The simplest-sounding shoots often turn out to be anything but. When I was asked to shoot a single picture of succesful cross-country racer Ben Dale for insurance specialist Hiscox's staff magazine, it seemed like a straightforward job on the face of it: the publisher needed a photo showing Ben and his bike in the countryside to illustrate a single page profile of the rider. What could be easier?
But there were a couple of stipulations in the commission. First, bike and rider would have to occupy no more than around a third of the image, with plenty of (plain) background to run copy over. Second, Hiscox wanted a 'whizzy' image that suggested speed but still showed where Ben was riding.
No particular surprises there, but I could immediately see a couple of difficulties. A whizzy feel is best achieved by panning, but a side-on bike and rider makes a shape that's very hard to fit into a third of a portrait-format shot. And a background plain enough to run copy over hinted strongly at sky, but that would make it hard to show the context of Ben's trails.
Hmmm.
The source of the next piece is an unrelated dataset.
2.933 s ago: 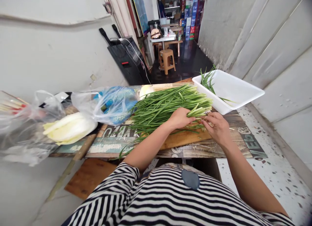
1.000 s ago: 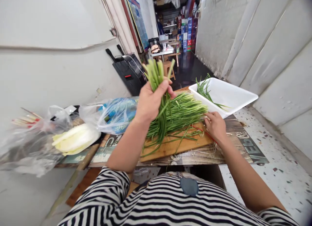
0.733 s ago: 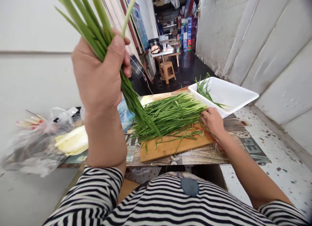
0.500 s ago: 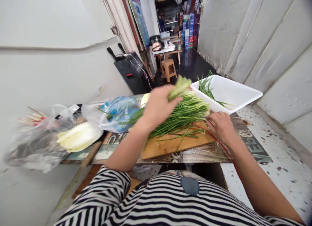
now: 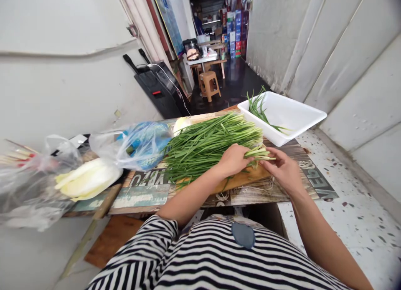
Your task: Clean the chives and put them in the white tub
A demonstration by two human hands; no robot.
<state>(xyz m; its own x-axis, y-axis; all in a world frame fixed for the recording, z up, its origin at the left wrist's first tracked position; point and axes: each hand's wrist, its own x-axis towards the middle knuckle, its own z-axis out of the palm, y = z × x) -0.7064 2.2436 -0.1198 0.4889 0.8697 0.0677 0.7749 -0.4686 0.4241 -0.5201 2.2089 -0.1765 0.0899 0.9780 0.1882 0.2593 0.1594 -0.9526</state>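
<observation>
A large pile of green chives (image 5: 203, 142) lies across the wooden cutting board (image 5: 241, 180). My left hand (image 5: 233, 160) is closed round a small bunch of chives (image 5: 257, 152) near their pale ends. From the right, my right hand (image 5: 282, 167) pinches the tips of the same bunch between thumb and fingers. A white tray (image 5: 308, 118) with a few chives (image 5: 257, 106) in it stands behind my right hand.
Left of the pile are a clear bag with blue contents (image 5: 145, 144), a halved cabbage (image 5: 90, 178) and more plastic bags (image 5: 28, 194). Farther off stand a black case (image 5: 159, 89) and a brown stool (image 5: 209, 85).
My left hand has come down from above the pile, and its bunch now meets my right hand. The red cord by my right hand no longer shows. The view has shifted slightly.
</observation>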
Not quite as easy as it sounded, then.
Nikon D2X, 50-150mm f/2.8, 1/400sec f/8 @ ISO100, two radio slaves
Still, I met up with Ben at his Malvern stomping ground and we rode around for a bit, looking at the possibilities. My back-up plan was to concentrate on the required shape and ditch the speed and context bits, so we spent a bit of time making the most of a grumpy-looking sky to shoot some straight portraits. Plenty of sidelighting courtesy of two remote flashguns added to the moody feel, and I shot a number of variations with Ben occupying different parts of the frame. They'd be fine if we couldn't find anything else, but it wasn't really the look I was after.
Nikon D2X, 50-150mm f/2.8, 1/400sec f/4.5 @ ISO100, two radio slaves
My second back-up plan involved a climbing shot. This wouldn't give Hiscox the 'whizzy' feel they were looking for, but it would allow me to show Ben's trails in the background. We found a great section of uphill singletrack with a perfect view of the Worcestershire countryside behind and fired off a few shots here too. The light wasn't bad, but I supplemented it with my standard twin radio slave setup.
Like the portrait shot, I felt the result was usable but not quite there yet - a case of close, but no cigar. Time to move on, then.
Nikon D2X, 50-150mm f/2.8, 1/125sec f/13 @ ISO100, two radio slaves
I really wanted some kind of panning shot, but the bike-and-rider shape conundrum was proving a hard nut to crack... until Ben took me to a bermed corner with an incredible view. It was backlit and the viewpoint I really needed was halfway up an unclimbable tree, but I reckoned I could work with it. To hold detail in the sky and achieve the blurry panning effect I was after called for a slowish shutter speed and small aperture, but that exposure would leave Ben - literally - in the shade. So I paired up two flashguns to punch as much light as I could at Ben and his bike. With a little tweaking during raw conversion, the result holds detail in both the shadows and the brightest highlights in the clouds.
This was much closer to the result I wanted, but there was still something niggling at me. The profile was about Ben, and the shot I was taking didn't really show much of him. Could I make Ben more prominent in the picture?
Nikon D2X, 12-24mm f/4, 1/320sec f/9 @ ISO100, two radio slaves
The only way to achieve that would be to get in close - really close - with a wide lens as Ben rode past. It's a technique I've used many times before, but the timing can be very tricky. I had to stand more or less in Ben's path, take the shot and swivel quickly out of the way in one movement to avoid being clipped by Ben's shoulder. It took several runs before I had a handful of shots I was happy with, but this was what we'd been working for: clear background; a view of Ben's stomping ground; plenty of 'whizz'; Ben prominent in the frame. The mag's designer obviously agreed, because this is the pic gracing the back page.
Even though this was the picture I'd wanted to take when I started, it took a while for it all to come together. Perseverance - and planning - can definitely pay off.